I'd of shot their motor


----------



## steelshotslayer (Dec 22, 2014)

BROWNING7WSM said:


> I'd of shot their motor



I woulda shot alright can't say I woulda been aiming at a motor.  I kinda lose my temper when someone puts my life in danger by shooting at me.


----------



## mattech (Dec 22, 2014)

what kind of sport is there to shooting at sitting ducks when you drive by on a boat?

sounds like morons to me. Glad your kids are ok.


----------



## 01Foreman400 (Dec 22, 2014)

I read on here there was a guy running and gunning the other morning.


----------



## waistdeep (Dec 22, 2014)

yahoo's, duck dynasty hunters, wantabe duck hunters!


----------



## 01Foreman400 (Dec 22, 2014)

waistdeep said:


> yahoo's, duck dynasty hunters, wantabe duck hunters!



We all wannabe duck hunters.


----------



## mattech (Dec 22, 2014)

waistdeep said:


> yahoo's, duck dynasty hunters, wantabe duck hunters!



I've never seen a duck dynasty show where they shot at ducks on the water as they rode by on a boat. that will be for the country bucks show.


----------



## 01Foreman400 (Dec 22, 2014)

mattech said:


> I've never seen a duck dynasty show where they shot at ducks on the water as they rode by on a boat. that will be for the country bucks show.


----------



## Hooked On Quack (Dec 22, 2014)

sorry..


----------



## Gaducker (Dec 22, 2014)

10gaMafia said:


> You put 3 kids lives in danger with your stupidity.  Riding around the lake in your gold/tan side console bass boat with white 50ish hp Johnson outboard and attempting to shoot decoys which you all thought were real is not waterfowling, duck hunting, or even hunting for that matter.   My buddies kids were sitting on the point and could hear y'all "hey look, 1, 2, 3".  And yelling "sorry" doesn't cut it.  Rangers and COE have been notified.  And I will be looking for you the rest of the season.

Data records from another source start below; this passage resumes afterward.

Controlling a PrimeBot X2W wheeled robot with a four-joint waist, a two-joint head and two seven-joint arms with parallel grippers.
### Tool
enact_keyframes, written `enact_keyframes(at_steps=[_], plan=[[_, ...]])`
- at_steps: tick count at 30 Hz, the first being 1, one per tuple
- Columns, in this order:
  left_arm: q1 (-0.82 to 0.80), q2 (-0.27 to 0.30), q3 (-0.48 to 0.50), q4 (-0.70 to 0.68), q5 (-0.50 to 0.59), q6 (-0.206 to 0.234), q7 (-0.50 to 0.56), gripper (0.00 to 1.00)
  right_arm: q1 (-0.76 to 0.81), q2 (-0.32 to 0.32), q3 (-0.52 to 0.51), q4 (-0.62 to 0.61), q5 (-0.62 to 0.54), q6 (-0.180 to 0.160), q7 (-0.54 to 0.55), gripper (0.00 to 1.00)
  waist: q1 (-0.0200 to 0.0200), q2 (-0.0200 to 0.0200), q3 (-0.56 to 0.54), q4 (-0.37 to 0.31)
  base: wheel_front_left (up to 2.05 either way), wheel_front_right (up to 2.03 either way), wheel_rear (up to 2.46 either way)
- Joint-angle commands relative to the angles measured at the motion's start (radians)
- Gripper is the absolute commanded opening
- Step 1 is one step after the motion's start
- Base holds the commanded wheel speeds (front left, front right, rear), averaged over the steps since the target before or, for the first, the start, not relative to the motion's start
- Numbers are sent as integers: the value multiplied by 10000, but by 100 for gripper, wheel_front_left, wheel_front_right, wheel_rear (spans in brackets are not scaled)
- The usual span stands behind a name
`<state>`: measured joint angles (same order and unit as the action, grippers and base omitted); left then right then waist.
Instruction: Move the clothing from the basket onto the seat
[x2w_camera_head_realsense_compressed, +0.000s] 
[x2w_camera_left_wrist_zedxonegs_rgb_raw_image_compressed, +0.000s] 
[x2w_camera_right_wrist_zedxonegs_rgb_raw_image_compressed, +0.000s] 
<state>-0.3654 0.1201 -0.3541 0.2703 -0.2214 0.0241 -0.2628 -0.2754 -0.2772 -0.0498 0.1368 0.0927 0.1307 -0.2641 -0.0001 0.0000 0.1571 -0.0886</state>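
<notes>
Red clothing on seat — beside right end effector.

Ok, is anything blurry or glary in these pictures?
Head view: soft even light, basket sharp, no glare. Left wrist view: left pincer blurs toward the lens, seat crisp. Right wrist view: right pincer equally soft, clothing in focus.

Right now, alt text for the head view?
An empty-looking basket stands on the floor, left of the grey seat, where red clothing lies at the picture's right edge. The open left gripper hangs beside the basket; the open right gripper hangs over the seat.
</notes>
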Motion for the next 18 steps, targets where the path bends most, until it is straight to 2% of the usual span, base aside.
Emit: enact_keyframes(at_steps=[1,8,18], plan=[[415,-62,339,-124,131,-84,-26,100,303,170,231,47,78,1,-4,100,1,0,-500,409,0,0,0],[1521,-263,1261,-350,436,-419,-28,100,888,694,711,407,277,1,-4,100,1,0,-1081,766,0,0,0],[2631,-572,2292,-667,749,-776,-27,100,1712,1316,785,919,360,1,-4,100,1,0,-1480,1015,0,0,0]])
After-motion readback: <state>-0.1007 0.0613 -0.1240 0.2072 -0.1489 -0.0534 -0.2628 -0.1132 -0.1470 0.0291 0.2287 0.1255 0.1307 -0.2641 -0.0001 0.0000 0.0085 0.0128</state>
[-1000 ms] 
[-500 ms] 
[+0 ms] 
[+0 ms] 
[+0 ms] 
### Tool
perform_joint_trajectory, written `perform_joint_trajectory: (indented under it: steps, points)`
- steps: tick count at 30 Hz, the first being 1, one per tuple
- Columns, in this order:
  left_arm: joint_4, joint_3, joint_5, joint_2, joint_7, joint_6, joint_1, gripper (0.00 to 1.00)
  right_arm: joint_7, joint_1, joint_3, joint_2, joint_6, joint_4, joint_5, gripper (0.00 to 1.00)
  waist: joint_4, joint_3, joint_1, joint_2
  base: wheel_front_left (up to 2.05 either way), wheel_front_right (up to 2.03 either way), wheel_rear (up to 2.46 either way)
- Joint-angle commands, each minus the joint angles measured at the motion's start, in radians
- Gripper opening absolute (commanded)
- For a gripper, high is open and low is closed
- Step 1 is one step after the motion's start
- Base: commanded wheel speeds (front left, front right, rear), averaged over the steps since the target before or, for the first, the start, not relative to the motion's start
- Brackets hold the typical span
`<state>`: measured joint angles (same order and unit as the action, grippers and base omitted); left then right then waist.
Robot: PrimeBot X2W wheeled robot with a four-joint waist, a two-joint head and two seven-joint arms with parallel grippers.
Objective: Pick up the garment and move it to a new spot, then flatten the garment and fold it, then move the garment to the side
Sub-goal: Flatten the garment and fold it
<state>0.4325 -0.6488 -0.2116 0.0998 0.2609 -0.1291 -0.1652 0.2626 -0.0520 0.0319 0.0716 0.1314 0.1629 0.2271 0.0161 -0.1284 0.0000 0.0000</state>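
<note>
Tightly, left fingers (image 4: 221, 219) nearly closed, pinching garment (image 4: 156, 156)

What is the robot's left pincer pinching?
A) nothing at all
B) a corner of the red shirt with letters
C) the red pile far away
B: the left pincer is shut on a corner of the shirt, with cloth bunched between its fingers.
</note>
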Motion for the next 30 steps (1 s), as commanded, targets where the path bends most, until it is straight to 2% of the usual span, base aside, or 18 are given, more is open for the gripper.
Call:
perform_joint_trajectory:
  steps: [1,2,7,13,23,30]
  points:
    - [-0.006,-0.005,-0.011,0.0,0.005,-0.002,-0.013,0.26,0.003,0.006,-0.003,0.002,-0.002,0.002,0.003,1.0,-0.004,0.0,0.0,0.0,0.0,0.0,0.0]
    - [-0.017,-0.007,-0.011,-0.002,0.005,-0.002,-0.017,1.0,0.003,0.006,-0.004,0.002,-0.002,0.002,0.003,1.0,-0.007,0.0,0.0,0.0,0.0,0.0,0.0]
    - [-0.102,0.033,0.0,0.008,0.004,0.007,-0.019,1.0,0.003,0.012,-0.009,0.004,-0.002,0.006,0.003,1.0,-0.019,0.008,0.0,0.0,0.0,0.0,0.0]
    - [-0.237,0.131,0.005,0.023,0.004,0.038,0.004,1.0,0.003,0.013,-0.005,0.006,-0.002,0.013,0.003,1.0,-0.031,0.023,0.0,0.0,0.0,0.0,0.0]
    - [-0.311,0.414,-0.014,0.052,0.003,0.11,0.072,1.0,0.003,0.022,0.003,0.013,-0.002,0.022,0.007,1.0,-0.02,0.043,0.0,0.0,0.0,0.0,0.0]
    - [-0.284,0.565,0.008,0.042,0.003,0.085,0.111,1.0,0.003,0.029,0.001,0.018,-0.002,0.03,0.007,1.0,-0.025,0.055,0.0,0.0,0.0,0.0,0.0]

The fellas that ride around doing that are the same ones who take there ill goten goods and pose em up on there yetis, take a 100 dozen pics and then throw the birds in the trash at the ramp.


----------



## 01Foreman400 (Dec 22, 2014)

Gaducker said:


> The fellas that ride around doing that are the same ones who take there ill goten goods and pose em up on there yetis, take a 100 dozen pics and then throw the birds in the trash at the ramp.



Man, I'm glad I didn't buy that Yeti.


----------



## Gaducker (Dec 22, 2014)

01Foreman400 said:


> Man, I'm glad I didn't buy that Yeti.



I know right!!!!!!!!!!!


----------



## welderguy (Dec 22, 2014)

01Foreman400 said:


> I read on here there was a guy running and gunning the other morning.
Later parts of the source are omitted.